Unlike the present study, risk factors for immune responses to varicella zoster virus-induced immune responses were observed only in asthma. A meta-analysis reports that patients with asthma and COPD have a 24% and 41% increased risk of developing herpes zoster, respectively, compared with healthy controls.37 Asthma and COPD increase the risk of herpes zoster and related complications at any age and may be further elevated in patients receiving inhaled corticosteroids. A Spanish observational, retrospective, non-interventional study found that the most prevalent respiratory diseases (asthma, COPD, and lung cancer) were associated with a higher risk of herpes zoster and postherpetic neuralgia in a standard clinical practice setting.38 The mechanism may be a Th1/Th2 immune imbalance. Similarly, many studies have described an association between asthma and herpes zoster,39 which is consistent with our study. It has been shown that COPD is also a risk factor for herpes zoster virus infection and that the incidence of acute exacerbations of COPD is higher before and after herpes zoster virus attacks.40 However, the results of this study did not find COPD as a risk factor for herpes zoster virus infection.

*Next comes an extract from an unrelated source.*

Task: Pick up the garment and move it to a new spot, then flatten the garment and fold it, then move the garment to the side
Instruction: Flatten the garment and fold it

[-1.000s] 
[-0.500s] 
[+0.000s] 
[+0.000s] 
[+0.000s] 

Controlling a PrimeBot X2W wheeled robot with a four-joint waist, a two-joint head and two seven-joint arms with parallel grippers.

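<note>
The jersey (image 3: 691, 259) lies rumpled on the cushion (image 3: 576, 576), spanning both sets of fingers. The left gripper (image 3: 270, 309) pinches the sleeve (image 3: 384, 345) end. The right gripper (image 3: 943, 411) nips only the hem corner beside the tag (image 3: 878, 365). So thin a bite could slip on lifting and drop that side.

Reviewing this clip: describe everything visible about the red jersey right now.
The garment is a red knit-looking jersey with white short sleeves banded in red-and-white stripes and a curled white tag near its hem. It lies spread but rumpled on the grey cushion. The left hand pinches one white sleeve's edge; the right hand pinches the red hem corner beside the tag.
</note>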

This study still has some limitations. Firstly, the data for this study were all derived from European populations and further validation with more data from other ethnic populations is still needed to improve the extrapolation of the findings. Second, this study did not find statistical differences in the sensitivity analyses of multiple causal relationships, which may have led to false-positive results in this study. Third, lung diseases usually include both airway and alveolar lesions, and the lack of alveolar-related GWAS data led this study to focus primarily on lung diseases with airway alterations.

This study provides a comprehensive assessment of the causal relationship between antibody-mediated immune responses phenotypes and COPD, asthma, and lung function, and that the relationship is not confounded by other factors. Seven antibody-mediated immune responses phenotypes that may simultaneously have a causal effect on COPD, asthma, FEV1, and FVC, and anti-polyomavirus 2 IgG seropositivity, and varicella zoster virus glycoproteins E and I antibody levels had a clear role. The results of this study can help to screen people at risk of COPD, asthma, and for early prevention and preemptive diagnosis of pre-COPD, asthma condition.

Drs. LDH and LFR had full access to all the data in the study and take responsibility for the integrity of the data and the accuracy of the data analysis. Concept and design: LDH and LFR. Acquisition, analysis, or interpretation of data: XGX, LYL. Drafting of the manuscript: XGX. Statistical analysis: XGX. Obtained funding: LDH and LFR. Supervision: FHY. All authors have read and agreed to the published version of the manuscript.

This study was funded by the Innovation Team and Talents Cultivation Program of the National Administration of Traditional Chinese Medicine (Grant No. ZYYCXTD-D-202003); Natural Science Foundation of China (No: 82374602). The funders had no role in the design and conduct of the study; collection, management, analysis, and interpretation of the data; preparation, review, or approval of the manuscript; and decision to submit the manuscript for publication.

The authors declare that they have no competing interests.